### [TASK STATEMENT]
From the first line to the last, return the data exactly as written.

### [COLLECTED MATERIAL]
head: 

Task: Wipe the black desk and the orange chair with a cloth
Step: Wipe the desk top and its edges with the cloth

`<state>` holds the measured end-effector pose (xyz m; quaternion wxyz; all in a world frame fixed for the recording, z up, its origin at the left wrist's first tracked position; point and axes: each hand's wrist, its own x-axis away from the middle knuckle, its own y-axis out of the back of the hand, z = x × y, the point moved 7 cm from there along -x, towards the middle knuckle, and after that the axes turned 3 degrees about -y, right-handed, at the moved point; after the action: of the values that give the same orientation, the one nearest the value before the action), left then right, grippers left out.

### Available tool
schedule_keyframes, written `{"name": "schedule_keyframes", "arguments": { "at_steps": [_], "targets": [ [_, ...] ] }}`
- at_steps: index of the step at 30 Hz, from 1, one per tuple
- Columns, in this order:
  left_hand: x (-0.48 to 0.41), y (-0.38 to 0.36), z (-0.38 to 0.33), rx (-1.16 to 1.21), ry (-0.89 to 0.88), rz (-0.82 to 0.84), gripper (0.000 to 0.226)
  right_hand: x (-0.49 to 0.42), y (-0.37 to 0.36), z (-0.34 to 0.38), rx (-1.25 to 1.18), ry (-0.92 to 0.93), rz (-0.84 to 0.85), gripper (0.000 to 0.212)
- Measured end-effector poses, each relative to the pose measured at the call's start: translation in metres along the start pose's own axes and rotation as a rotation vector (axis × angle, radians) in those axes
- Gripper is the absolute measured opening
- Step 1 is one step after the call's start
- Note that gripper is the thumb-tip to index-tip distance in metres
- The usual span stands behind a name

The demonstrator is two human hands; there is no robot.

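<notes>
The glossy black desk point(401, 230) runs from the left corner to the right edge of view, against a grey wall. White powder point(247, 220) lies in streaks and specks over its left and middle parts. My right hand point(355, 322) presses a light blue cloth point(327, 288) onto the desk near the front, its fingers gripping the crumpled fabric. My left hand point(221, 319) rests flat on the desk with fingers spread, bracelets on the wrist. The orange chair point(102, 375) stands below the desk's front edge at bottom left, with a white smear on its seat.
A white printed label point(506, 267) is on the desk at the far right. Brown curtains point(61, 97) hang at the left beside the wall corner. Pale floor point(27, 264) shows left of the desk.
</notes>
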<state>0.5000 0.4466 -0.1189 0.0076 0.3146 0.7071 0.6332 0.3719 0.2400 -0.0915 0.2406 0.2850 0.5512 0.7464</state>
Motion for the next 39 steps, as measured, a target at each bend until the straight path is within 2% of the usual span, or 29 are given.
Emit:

### [SOLVED EXERCISE]
head: 

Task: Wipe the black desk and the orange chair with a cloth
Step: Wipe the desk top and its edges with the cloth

`<state>` holds the measured end-effector pose (xyz m; quaternion wxyz; all in a world frame fixed for the recording, z up, its origin at the left wrist's first tracked position; point and axes: each hand's wrist, its own x-axis away from the middle knuckle, its own y-axis out of the back of the hand, z = x × y, the point moved 7 cm from there along -x, towards the middle knuckle, and after that the axes turned 3 degrees about -y, right-handed, at the moved point; after the action: of the values that give the same orientation, the one nearest the value before the action), left then right, grippers left out.

### Available tool
schedule_keyframes, written `{"name": "schedule_keyframes", "arguments": { "at_steps": [_], "targets": [ [_, ...] ] }}`
- at_steps: index of the step at 30 Hz, from 1, one per tuple
- Columns, in this order:
  left_hand: x (-0.48 to 0.41), y (-0.38 to 0.36), z (-0.38 to 0.33), rx (-1.16 to 1.21), ry (-0.89 to 0.88), rz (-0.82 to 0.84), gripper (0.000 to 0.226)
  right_hand: x (-0.49 to 0.42), y (-0.37 to 0.36), z (-0.34 to 0.38), rx (-1.25 to 1.18), ry (-0.92 to 0.93), rz (-0.84 to 0.85), gripper (0.000 to 0.212)
- Measured end-effector poses, each relative to the pose measured at the call's start: translation in metres along the start pose's own axes and rotation as a rotation vector (axis × angle, radians) in those axes
- Gripper is the absolute measured opening
- Step 1 is one step after the call's start
- Note that gripper is the thumb-tip to index-tip distance in metres
- The usual span stands behind a name

The demonstrator is two human hands; there is no robot.

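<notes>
The glossy black desk point(401, 230) runs from the left corner to the right edge of view, against a grey wall. White powder point(247, 220) lies in streaks and specks over its left and middle parts. My right hand point(355, 322) presses a light blue cloth point(327, 288) onto the desk near the front, its fingers gripping the crumpled fabric. My left hand point(221, 319) rests flat on the desk with fingers spread, bracelets on the wrist. The orange chair point(102, 375) stands below the desk's front edge at bottom left, with a white smear on its seat.
A white printed label point(506, 267) is on the desk at the far right. Brown curtains point(61, 97) hang at the left beside the wall corner. Pale floor point(27, 264) shows left of the desk.
</notes>
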<state>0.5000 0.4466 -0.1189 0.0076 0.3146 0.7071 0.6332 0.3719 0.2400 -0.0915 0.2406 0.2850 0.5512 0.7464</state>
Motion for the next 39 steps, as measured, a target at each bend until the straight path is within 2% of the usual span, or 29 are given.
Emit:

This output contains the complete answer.